Esta peça é baseada no romance de Christa Wolf, no qual ela relata a estória do declínio de Tróia a partir da perspectiva feminina de Kassandra. É uma peça sobre a guerra, mas também sobre as liberdades civis, sobre o direito à clareza contra os sistemas de poder, organizados em estruturas hierárquicas, e sobre as crueldades sofridas pelos excluídos e o próprio processo de exclusão, com as suas leis invisíveis. Por que alguém começa uma guerra? Ao apresentar à audiência máquinas mortíferas, Kassandra incita os espectadores a questionar os valores da guerra e do heroísmo que permeiam a nossa cultura. O que aconteceu com esses valores frente aos horrores do século XX? O que aconteceu com as nossas tradições artísticas e a sua capacidade de examinar a nossa civilização? No contexto atual, seria a vanguarda — um conceito artístico que descuidadamente toma emprestada uma metáfora da guerra — nada mais que um irresponsável salto para adiante? Utilizando elementos e materiais iconográficos da Segunda Guerra Mundial, da Alemanha Nazista e do bombardeio atômico de 1945, a performance recupera o significado de uma arte que não se acovarda diante das questões cruciais e dolorosas do nosso tempo, mas, ao contrário, as enfrenta e confronta, a fim de compreendê-las melhor. Concebida como um sincretismo heterogêneo de temporalidades, Kassandra baseia-se no antigo arquivo trágico das mulheres vitimizadas de Tróia, comprimindo aproximadamente três mil anos de cultura em gestos simultâneos e similares: estupro, pilhagem e o imperialismo belicoso masculino, representado por uma falocracia que permeia o comportamento e o discurso masculino ocidental.

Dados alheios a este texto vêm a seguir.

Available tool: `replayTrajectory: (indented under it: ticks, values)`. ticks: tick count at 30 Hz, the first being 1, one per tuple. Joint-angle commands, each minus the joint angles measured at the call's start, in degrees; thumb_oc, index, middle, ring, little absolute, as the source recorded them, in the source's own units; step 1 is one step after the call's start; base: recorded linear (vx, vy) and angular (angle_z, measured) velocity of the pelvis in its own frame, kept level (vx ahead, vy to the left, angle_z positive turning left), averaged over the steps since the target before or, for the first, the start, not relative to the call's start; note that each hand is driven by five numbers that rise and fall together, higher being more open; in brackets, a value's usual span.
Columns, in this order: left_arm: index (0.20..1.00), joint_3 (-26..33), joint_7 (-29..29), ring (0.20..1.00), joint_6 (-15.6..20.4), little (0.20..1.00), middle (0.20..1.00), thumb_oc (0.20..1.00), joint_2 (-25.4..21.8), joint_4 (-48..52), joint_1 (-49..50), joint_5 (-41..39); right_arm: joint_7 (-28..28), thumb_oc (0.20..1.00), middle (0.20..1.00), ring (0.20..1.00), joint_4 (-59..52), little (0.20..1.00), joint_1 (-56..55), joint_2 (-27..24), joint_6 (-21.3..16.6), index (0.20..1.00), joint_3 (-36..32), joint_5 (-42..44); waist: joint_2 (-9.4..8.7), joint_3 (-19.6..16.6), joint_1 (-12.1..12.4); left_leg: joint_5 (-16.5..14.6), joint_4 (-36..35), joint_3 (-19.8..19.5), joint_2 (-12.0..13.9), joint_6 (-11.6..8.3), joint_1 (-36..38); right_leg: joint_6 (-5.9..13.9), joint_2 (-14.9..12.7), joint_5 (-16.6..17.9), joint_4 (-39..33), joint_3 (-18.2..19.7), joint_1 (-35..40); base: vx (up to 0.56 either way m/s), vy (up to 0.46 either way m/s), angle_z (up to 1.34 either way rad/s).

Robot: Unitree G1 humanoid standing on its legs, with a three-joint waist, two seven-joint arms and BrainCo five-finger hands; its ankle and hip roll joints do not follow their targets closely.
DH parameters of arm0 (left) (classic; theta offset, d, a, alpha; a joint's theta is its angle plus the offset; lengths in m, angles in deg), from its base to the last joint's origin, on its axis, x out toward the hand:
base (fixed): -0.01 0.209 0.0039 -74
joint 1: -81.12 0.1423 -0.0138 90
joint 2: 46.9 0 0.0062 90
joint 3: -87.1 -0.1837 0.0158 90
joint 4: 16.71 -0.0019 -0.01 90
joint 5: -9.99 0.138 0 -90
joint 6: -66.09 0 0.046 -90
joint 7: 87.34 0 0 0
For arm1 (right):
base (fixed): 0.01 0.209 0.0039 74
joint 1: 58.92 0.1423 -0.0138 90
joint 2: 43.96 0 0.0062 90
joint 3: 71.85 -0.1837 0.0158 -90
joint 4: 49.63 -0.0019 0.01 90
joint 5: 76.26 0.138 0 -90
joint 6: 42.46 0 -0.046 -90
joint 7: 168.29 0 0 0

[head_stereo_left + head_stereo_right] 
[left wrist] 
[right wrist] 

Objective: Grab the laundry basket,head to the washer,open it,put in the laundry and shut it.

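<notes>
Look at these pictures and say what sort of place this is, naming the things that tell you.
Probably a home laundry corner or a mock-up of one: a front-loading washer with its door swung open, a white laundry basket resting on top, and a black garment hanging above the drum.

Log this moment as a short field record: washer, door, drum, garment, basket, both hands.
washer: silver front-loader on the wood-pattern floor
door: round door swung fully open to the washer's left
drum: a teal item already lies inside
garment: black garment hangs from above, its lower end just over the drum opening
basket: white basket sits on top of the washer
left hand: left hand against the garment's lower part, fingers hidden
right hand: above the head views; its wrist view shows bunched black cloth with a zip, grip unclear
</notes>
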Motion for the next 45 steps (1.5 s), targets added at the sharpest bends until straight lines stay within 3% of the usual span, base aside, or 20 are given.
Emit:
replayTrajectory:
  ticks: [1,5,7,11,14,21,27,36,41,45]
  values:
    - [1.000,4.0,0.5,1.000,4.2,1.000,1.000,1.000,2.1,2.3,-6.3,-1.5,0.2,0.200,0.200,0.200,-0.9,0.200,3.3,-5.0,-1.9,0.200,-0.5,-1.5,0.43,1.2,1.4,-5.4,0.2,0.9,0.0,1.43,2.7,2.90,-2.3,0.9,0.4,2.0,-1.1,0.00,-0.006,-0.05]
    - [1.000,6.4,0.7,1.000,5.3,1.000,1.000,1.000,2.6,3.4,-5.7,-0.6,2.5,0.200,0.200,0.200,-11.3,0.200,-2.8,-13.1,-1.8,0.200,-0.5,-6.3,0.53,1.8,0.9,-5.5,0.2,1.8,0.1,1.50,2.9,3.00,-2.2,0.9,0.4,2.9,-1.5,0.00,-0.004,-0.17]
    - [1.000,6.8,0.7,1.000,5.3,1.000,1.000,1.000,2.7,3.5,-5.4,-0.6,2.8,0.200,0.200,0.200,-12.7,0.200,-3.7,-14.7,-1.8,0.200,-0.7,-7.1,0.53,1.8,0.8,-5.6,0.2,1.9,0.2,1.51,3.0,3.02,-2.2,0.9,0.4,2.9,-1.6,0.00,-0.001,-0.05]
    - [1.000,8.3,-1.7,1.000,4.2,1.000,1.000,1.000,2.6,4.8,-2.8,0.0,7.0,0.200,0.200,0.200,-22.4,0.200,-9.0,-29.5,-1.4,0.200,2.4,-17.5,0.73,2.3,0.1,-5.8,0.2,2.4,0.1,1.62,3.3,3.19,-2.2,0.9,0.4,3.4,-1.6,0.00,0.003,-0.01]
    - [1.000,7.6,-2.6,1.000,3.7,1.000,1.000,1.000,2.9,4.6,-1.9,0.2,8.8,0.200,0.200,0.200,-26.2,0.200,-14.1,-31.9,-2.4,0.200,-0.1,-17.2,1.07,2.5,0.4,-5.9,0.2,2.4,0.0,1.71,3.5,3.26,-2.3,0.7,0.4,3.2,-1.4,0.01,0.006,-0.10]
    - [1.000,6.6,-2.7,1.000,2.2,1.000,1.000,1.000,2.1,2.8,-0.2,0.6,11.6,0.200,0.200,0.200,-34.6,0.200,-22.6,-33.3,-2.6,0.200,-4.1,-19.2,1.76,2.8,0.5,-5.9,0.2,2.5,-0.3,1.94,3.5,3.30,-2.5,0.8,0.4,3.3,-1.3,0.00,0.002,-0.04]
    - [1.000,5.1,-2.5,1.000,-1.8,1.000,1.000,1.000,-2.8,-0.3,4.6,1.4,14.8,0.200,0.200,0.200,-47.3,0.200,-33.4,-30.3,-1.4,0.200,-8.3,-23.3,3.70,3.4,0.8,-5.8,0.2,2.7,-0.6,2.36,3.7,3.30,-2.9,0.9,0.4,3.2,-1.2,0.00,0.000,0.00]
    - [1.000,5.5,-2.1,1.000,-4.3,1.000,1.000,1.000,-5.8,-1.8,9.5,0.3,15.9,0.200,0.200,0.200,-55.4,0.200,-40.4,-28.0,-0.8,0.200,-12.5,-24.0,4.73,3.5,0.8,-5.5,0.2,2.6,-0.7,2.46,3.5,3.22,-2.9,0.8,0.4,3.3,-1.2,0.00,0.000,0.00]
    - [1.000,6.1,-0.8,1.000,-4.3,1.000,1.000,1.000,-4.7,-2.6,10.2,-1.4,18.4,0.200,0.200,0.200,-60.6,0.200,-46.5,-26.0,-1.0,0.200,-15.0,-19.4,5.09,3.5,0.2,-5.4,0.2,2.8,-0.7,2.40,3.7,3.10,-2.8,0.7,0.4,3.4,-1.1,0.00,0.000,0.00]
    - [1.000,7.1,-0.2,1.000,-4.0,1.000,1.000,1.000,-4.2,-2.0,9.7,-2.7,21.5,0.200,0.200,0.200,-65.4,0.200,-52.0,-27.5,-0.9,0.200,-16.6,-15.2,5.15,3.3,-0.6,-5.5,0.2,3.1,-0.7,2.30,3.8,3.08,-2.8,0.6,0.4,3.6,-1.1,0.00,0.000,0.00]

quarta-feira, 15 setembro 2010 19:29

As domésticas (1985)

Esta encenação da obra As criadas, de Jean Genet, enfoca os relacionamentos de exploração e subserviência que geram as diferenças de classe entre duas criadas e a sua rica ama. A produção enfatiza o tema de um universo feminino subjugado a uma sociedade essencialmente machista ao ter os personagens femininos representados por homens. O cenário — cadeiras para a audiência, uma cama de casal, um armário e uma penteadeira com um espelho — é decorado com flores, cortinas de cetim, um altar para um santo que representa a ama e uma grande pintura de um falo. A encenação ocorre como uma cerimônia místico-erótica e toda a configuração da mobília é fálica. Nos jogos de representar papéis feitos pelas criadas, tornam-se óbvias as ambiguidades no seu relacionamento com a sua ama. Elas estão ligadas à sua imagem pela afeição, pelo erotismo e pelo ódio, ao tempo em que nutrem um profundo sentimento de desprezo uma pela outra, uma vez que elas enxergam na outra o que elas verdadeiramente são. O seu maior desejo não é eliminar a classe à qual a sua ama pertence, mas ocupar o seu lugar na sociedade.